UNITED STATES DISTRICT COURTFor the Northern District of Illinois

Eastern Division

DEUSTCHE BANK NATIONAL TRUSTCOMPANY as Trustee

Plaintiff

v.

KRISTEN & HOWARDBODZIANOWSKI

Defendant

No. 01 Cv 1950

Honorable Rebecca Pallmeyer

Magistrate Judge Cox

DEFENDANT'S MOTION TO DISMISS FOR LACK OF STANDING

Defendants Kristen Bodszianowski and Howard Bodzianowski by and through their

attorneys Woerthwein & Miller move to dismiss the foreclosure complaint brought by Deutsche

Bank National Trust Company as Trustee pursuant to Rule 12(b)(1) of the Federal Rules of Civil

Procedure for lack of standing as follows:

1. Defendants bring this Motion to Dismiss attacking standing. Plaintiff was not the

assignee and owner of the Note and the Mortgage under 735 ILCS 5/15-1208 when it filed suit.

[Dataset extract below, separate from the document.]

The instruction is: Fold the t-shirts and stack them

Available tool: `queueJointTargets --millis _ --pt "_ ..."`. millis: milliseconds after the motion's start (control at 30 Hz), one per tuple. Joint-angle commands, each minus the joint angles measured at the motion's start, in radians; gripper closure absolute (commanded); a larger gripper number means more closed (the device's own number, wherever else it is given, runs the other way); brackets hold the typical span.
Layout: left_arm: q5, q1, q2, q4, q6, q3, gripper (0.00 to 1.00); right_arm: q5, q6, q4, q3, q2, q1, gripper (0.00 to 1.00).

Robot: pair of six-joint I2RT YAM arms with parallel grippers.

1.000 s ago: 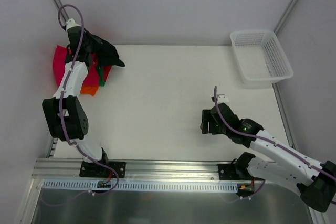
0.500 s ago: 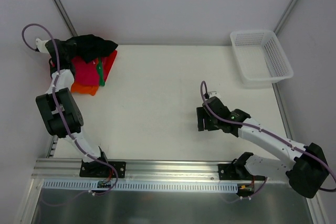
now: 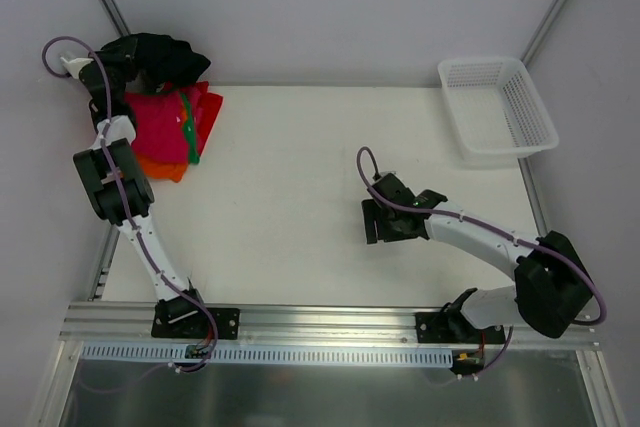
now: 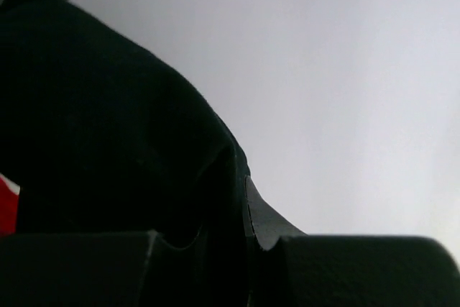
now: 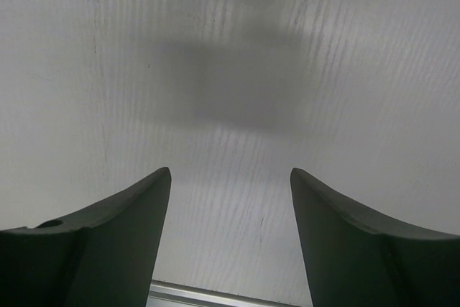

It has long been the law in Illinois that a plaintiff in a mortgage foreclosure action must have a

beneficial interest in the mortgage. Winkelman v. Kiser, 27 Ill. 20, 21, 27 Ill. 21 (1861). a

complaint must be dismissed if the plaintiff cannot prove that it owned the note and mortgage on

the date the complaint was filed. Deutsche Bank Nat'l Trust Co. v. Steele, 2008 U.S. Dist.

LEXIS 4937 (S.D. Ohio Jan. 8, 2008). Standing is the threshold question in every federal case.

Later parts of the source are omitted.